I tried to remain professional as you do so carried on briefly glimmsing over my shoulder only to see her mortified face staring at me for a moment, she then layed back down and calmly said can you bottle that sample an i will it take back to the lab for analysis!!!!!!

weeeeeell i nearly peed myself laughing, me in tears and nose running and her with legs acimbo bottom burping the air was ripe as you can imagine, it was the funniest treatment i had ever done, we fell out of the room soaked with sweat and tears.

hahahahaha thats so funny!

It does make you want to bottom burp though when you get waxed like that! Think its a lot to do with the fear of doing it and parting of the bottom!

I havnt to my knowledge had anyone do this on me, but I know clients say they want to.

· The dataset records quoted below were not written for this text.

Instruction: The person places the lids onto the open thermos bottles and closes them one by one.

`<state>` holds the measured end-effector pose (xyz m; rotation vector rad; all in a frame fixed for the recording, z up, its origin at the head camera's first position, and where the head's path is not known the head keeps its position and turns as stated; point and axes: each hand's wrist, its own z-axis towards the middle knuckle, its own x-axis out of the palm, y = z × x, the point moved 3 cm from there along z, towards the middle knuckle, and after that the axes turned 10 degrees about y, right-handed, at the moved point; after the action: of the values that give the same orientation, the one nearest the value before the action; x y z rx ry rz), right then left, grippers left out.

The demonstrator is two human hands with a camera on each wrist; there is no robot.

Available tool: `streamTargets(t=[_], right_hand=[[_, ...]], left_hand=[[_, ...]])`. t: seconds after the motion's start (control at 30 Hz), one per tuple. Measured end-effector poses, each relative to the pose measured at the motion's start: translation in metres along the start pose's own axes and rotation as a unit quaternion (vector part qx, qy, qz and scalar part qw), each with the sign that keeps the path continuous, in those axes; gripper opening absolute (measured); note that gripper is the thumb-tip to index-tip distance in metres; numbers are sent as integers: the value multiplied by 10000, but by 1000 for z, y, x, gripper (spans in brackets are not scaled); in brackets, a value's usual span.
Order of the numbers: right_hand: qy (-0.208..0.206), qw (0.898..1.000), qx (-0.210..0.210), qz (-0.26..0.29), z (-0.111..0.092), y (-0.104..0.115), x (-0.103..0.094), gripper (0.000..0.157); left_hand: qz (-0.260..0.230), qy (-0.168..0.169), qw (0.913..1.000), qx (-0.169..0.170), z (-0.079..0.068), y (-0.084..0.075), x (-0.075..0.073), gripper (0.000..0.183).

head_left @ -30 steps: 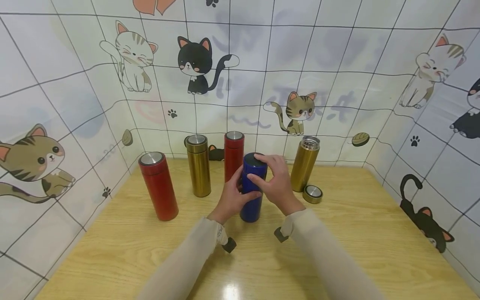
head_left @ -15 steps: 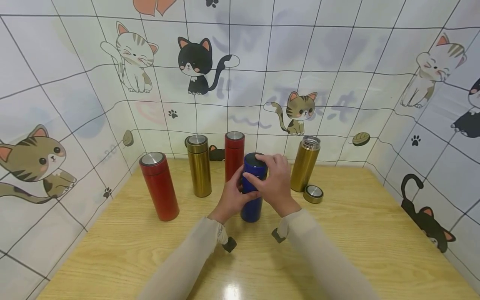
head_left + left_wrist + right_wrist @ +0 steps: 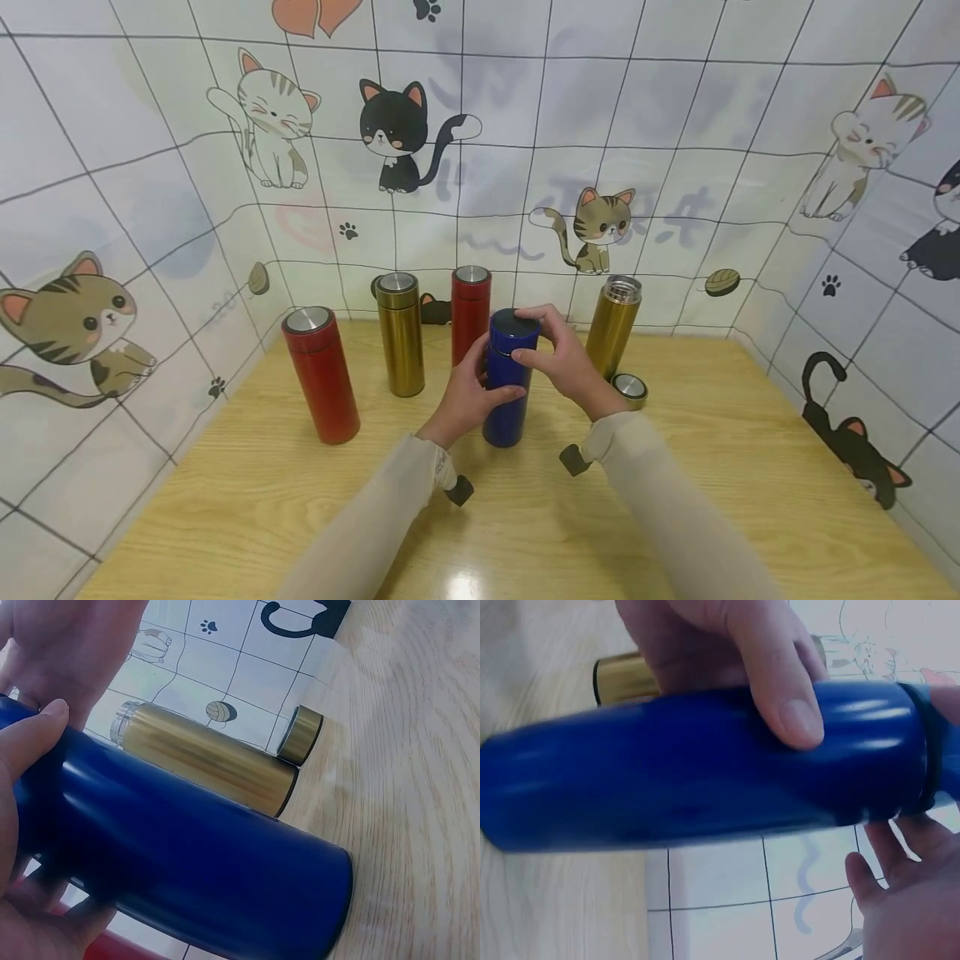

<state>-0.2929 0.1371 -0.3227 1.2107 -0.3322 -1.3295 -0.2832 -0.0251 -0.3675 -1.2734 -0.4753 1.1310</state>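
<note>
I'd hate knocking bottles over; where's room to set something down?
The table is bare right of the gold cap, out to the wall, and in front of the nearer red bottle. Crowded: the middle, where left hand and right hand hold the blue bottle before the back red bottle.

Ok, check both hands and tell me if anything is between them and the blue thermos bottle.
Nothing visible stands in the way: the left hand grips the body of the blue thermos bottle, and the right hand holds its lid. The lidless gold thermos bottle stands beyond the right hand, not between.
</note>
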Motion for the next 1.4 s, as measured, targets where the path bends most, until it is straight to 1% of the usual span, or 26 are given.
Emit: streamTargets(t=[0.07, 0.13, 0.27, 0.4, 0.53, 0.73, 0.83, 0.97, 1.03, 1.1, 1.13, 1.17, 1.23, 1.27, 1.33, 1.4], right_hand=[[26, 9999, 12, -108, -1, -1, -2, 51], [-43, 9994, 59, -342, -2, -3, -3, 52], [-353, 9953, 81, -897, -3, -5, -1, 52], [-782, 9863, -54, -1451, -4, -5, 5, 53], [-1273, 9708, -194, -2023, -6, -5, 12, 53], [-1900, 9398, -620, -2771, -5, 0, 20, 56], [-2071, 9275, -688, -3036, -3, 2, 22, 56], [-2097, 9197, -590, -3267, 0, 3, 26, 58], [-2019, 9212, -536, -3283, 0, 4, 26, 59], [-1825, 9292, -479, -3177, 0, 4, 25, 60], [-1673, 9374, -487, -3015, 0, 3, 24, 59], [-1486, 9480, -485, -2773, 0, 3, 23, 58], [-1059, 9687, -430, -2202, 0, 2, 19, 55], [-837, 9774, -378, -1902, 0, 1, 17, 53], [-457, 9888, -289, -1391, -1, -1, 12, 52], [-199, 9928, -214, -1164, -2, -2, 8, 53]], left_hand=[[59, 12, 10000, -63, 0, 1, 0, 85], [70, 35, 9999, -65, 0, 2, 0, 85], [-40, 38, 10000, 15, 0, 2, 0, 85], [-99, 32, 9999, 33, -1, 1, 0, 85], [-83, 59, 9999, 84, -2, 2, 1, 85], [-2, 47, 9997, 248, -1, 1, 1, 85], [43, 53, 9996, 270, 0, 1, 0, 85], [42, 57, 9997, 228, 0, 0, -1, 82], [35, 66, 9998, 188, 0, 0, -1, 82], [18, 75, 9998, 189, 0, 0, 0, 82], [-13, 77, 9998, 180, 2, 4, 0, 83], [-55, 79, 9998, 184, 3, 9, 0, 84], [-144, 58, 9997, 189, 7, 19, 0, 86], [-183, 38, 9996, 199, 9, 24, 0, 87], [-231, 4, 9996, 181, 13, 35, 0, 88], [-242, -32, 9995, 209, 14, 38, 1, 88]])
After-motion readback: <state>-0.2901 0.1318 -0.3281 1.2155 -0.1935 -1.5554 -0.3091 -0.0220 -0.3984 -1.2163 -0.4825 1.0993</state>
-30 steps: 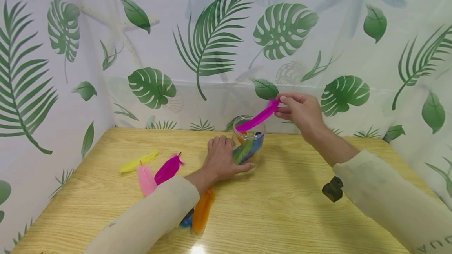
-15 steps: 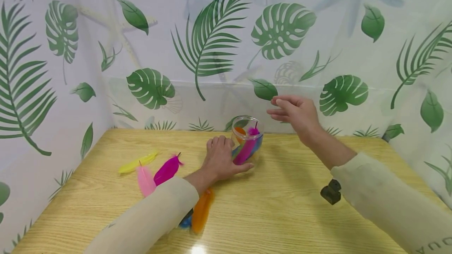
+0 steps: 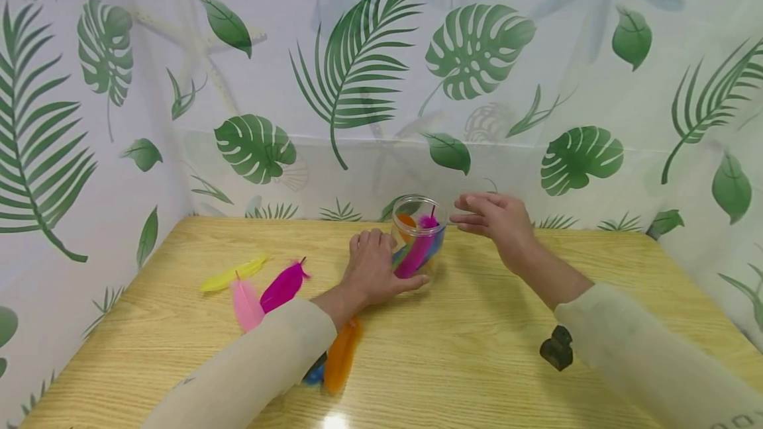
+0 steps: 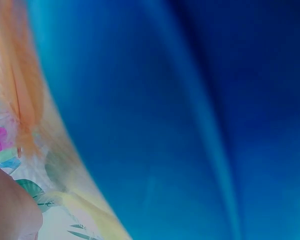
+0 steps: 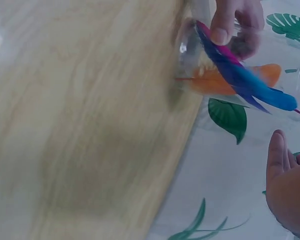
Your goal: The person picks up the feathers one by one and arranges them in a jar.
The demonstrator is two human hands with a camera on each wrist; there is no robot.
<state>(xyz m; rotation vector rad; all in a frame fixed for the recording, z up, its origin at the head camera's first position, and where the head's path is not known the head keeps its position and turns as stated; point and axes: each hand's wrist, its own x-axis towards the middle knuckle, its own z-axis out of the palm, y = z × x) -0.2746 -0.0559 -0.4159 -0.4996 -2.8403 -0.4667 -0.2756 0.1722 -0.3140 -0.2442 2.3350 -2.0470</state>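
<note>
Feathers (image 3: 414,258) in the jar (image 3: 411,233)
My left hand (image 3: 374,267) grips it; my right hand (image 3: 499,222) hovers beside it, fingers loosely straight.

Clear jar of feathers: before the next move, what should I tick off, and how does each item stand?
1. Jar upright on the table, mouth uncovered: ok.
2. Jar steadied: ok; the left grip holds its side.
3. Right grip free: ok; it holds nothing, beside the rim.
4. Magenta feather in the jar sits wholly below the rim: cannot tell; its quill reaches about rim level.
5. Yellow feather on the table in plain view: ok.
6. Blue feather in plain view: not ok; the left sleeve side hides part.
</note>
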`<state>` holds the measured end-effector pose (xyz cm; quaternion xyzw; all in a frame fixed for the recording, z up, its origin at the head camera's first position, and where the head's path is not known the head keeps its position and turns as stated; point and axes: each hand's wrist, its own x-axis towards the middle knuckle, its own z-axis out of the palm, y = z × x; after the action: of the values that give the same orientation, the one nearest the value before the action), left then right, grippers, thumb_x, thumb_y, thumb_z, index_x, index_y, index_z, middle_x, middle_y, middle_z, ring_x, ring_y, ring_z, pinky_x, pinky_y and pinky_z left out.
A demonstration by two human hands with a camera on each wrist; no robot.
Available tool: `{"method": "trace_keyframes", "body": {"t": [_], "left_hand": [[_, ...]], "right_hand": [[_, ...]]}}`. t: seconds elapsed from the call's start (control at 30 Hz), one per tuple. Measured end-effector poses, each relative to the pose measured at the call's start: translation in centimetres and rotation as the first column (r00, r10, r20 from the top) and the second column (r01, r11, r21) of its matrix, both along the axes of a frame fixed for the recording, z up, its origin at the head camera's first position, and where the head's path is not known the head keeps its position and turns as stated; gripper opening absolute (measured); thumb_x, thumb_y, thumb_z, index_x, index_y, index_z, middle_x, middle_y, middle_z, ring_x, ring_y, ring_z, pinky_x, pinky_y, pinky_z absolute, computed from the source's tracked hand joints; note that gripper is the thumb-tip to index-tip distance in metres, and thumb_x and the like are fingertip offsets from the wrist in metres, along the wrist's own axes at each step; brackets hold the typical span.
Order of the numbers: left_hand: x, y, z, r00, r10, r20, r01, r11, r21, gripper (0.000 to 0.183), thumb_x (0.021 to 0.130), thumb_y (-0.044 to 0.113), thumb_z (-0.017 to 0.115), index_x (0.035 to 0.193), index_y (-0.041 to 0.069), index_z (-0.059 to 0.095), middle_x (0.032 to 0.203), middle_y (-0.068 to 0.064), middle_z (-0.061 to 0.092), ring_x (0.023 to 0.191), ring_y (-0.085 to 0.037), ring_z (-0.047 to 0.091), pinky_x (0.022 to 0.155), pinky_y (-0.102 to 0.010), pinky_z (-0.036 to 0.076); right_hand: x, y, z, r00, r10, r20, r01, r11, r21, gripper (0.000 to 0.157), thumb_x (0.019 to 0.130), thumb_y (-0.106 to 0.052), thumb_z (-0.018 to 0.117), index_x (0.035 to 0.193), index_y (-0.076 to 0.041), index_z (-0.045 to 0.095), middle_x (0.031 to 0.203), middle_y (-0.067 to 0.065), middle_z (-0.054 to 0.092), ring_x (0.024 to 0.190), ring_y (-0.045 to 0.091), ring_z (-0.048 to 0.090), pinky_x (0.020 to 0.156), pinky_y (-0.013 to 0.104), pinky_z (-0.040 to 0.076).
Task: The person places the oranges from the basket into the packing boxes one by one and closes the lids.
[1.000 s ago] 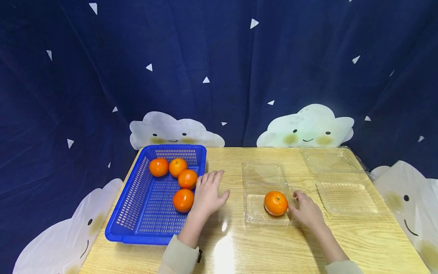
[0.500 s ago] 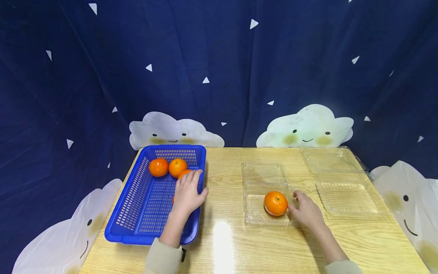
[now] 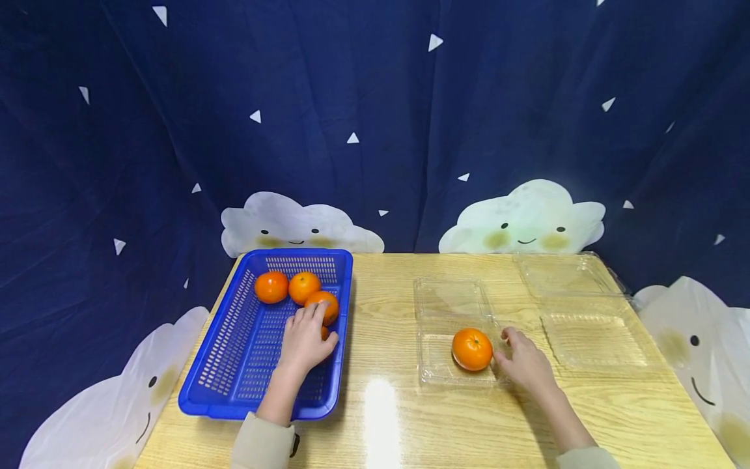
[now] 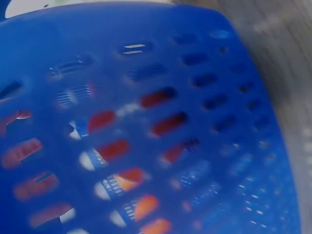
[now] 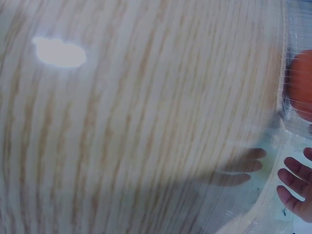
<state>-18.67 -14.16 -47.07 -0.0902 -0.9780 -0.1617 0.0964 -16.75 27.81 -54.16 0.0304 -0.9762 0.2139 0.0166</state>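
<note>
My left hand [image 3: 306, 341] is lowered into a blue plastic basket [image 3: 196, 384], fingers spread over an orange [image 3: 324, 333] that it mostly covers. Its fingertips overlap a second orange [image 3: 329, 306]; contact is unclear. In the left wrist view the basket wall [image 4: 146, 73] hides the hand, and oranges [image 4: 146, 207] show through its slots. My right hand [image 3: 526, 365] stays at the right edge of a clear plastic clamshell box [image 3: 432, 374], loosely bent fingers beside the orange [image 3: 472, 349] inside. In the right wrist view its fingers [image 5: 295, 185] are spread apart.
Two more oranges, one at the far left [image 3: 271, 287] and one beside it [image 3: 305, 288], sit in the basket's back. Another opened clear box [image 3: 594, 335] lies at the table's right. A dark blue curtain [image 3: 375, 85] hangs behind the wooden table [image 3: 387, 293].
My left hand has moved left and down from beyond the basket's right rim to over the nearest orange inside. The right hand and the boxed orange have kept their places.
</note>
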Motion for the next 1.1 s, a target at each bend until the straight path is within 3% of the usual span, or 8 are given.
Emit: {"method": "trace_keyframes", "body": {"t": [0.3,0.6,1.1], "left_hand": [[0.1,-1.1,-1.3,0.998,0.006,0.060,-0.004,1.000,-0.021,0.062,0.072,0.026,0.067,0.127,0.006,0.049,0.122,-0.018,0.051,0.109,-0.038,0.046,0.090,-0.055,0.035],[0.2,-1.9,-2.0,0.990,0.011,0.141,-0.009,1.000,-0.012,0.065,0.071,0.030,0.069,0.129,0.007,0.048,0.125,-0.019,0.048,0.114,-0.039,0.043,0.090,-0.058,0.035],[0.3,-2.1,-3.0,0.978,0.003,0.208,-0.001,1.000,-0.009,0.067,0.069,0.030,0.073,0.127,0.007,0.050,0.123,-0.019,0.047,0.110,-0.042,0.044,0.089,-0.060,0.036]], "right_hand": [[0.0,0.0,0.1,1.000,0.000,0.006,0.000,1.000,-0.002,0.039,0.082,-0.024,0.060,0.112,-0.002,0.050,0.108,0.017,0.057,0.086,0.032,0.056,0.059,0.043,0.046],[0.0,0.0,0.0,1.000,0.000,0.002,0.000,1.000,-0.002,0.039,0.081,-0.024,0.061,0.111,-0.001,0.050,0.107,0.017,0.057,0.086,0.033,0.057,0.060,0.044,0.046],[0.0,0.0,-0.1,1.000,0.001,-0.008,-0.001,1.000,0.004,0.038,0.081,-0.024,0.061,0.110,-0.002,0.050,0.105,0.016,0.057,0.086,0.034,0.056,0.061,0.045,0.045]]}}
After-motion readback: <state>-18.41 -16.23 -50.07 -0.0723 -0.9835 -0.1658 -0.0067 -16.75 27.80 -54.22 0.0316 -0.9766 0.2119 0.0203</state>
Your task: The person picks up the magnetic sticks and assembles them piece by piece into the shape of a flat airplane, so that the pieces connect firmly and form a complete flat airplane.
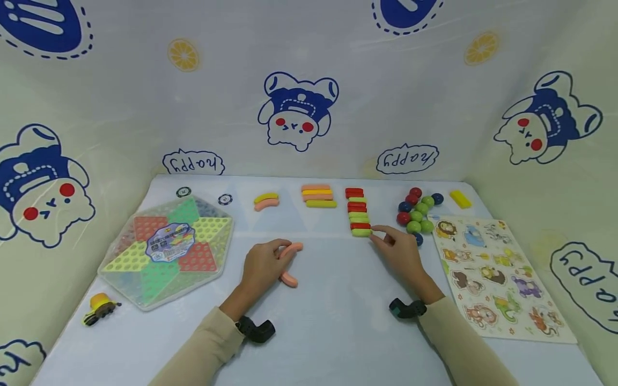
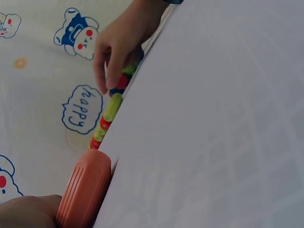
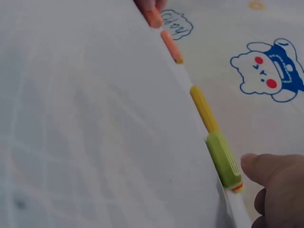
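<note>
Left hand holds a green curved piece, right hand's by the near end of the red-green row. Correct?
Wrong colour: the head view shows the left hand holding an orange curved piece. The right hand is by the near end of the red-green row.

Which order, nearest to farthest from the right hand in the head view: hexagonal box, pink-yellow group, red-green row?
1. Red-green row, just left of the right hand
2. Pink-yellow group, farther left
3. Hexagonal box, leftmost of the three
</note>
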Demonstrator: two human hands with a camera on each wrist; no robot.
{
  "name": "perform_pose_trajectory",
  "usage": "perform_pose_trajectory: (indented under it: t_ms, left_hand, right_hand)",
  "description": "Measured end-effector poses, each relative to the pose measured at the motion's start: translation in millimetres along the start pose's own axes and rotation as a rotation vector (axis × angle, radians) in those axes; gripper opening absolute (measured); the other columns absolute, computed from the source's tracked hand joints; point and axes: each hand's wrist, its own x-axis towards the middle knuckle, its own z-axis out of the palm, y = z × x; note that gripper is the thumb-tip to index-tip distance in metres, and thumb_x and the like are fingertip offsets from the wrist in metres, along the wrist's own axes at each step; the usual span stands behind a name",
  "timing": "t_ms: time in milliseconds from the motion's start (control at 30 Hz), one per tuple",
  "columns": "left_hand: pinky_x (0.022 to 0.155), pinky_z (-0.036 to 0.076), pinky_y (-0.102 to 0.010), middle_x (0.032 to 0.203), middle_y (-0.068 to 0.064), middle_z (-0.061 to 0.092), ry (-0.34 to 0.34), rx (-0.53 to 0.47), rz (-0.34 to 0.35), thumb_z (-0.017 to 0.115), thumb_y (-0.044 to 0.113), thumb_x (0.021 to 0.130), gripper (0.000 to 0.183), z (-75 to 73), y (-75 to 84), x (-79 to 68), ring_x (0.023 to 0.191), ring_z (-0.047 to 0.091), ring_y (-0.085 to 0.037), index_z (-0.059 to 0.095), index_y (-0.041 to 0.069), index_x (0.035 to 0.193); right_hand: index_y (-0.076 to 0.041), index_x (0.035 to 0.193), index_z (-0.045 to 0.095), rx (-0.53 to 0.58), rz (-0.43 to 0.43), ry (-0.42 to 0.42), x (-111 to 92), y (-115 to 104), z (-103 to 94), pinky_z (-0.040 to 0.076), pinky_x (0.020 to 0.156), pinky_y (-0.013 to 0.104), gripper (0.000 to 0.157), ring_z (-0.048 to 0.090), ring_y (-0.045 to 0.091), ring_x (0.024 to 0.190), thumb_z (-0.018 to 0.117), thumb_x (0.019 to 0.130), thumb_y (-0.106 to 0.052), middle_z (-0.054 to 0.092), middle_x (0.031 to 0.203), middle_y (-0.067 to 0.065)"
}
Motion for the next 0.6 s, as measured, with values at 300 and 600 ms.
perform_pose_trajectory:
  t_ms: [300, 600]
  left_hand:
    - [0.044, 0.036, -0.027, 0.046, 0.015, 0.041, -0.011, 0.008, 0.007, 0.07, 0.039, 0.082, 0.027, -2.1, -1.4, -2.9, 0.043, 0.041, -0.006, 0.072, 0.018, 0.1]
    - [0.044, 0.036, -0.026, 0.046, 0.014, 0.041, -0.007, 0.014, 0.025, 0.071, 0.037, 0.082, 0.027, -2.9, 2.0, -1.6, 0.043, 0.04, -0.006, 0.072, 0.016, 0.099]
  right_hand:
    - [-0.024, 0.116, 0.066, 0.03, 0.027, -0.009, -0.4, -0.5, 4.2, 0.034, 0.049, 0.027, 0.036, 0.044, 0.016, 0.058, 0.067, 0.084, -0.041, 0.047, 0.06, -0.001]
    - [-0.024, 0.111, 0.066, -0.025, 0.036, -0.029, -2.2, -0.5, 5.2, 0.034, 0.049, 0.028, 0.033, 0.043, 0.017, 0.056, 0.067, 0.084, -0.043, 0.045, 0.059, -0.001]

Cheered up my sunday morning though! :)
 
The funniest thing happened to a collegue of mine, she had a lady in for a body treatment that you needed to wear paper knickers for,

so she asked the client to get changed into the paper knickers and lie onto the couch with the towelover her. When my collegue walked back into the room the client was lying on the couch with the paper knickers over her head like a shower cap!! With the leg holes over her ears!
Due to this women being quite well to do my collegue just left her like that for the whole treatment rather than tell her she had paper knickers on her head!
The client even commented on how good it was to be given a shower cap, so that when she was the body mask off 1/2 way through the treatment her hair wouldn't get wet!!

I have never laughed so much!
 
as she lifted her cheek i hered a muffled psssst..... (small but definately deadly)


PMSL That is SO Funny! Once had a client who pooped during a treatment, she was a bit tiddly I think, I didn't know where to put my face so carried on regardless!

The lady I did my brazilian training through told me a corker of a story. They had a man in who the group was practicing on. When it got to his bum crack, the trainer had to leave the room to get something and when she came back she couldn't work out why everyone was :eek:.

So the girls are doing the waxing and the trainer ends up walking around to the bottom of the bed where she'd been near his head explaining things to the group. As she gets around the bottom of the bed and looks at his crack - he has some poo stuck there.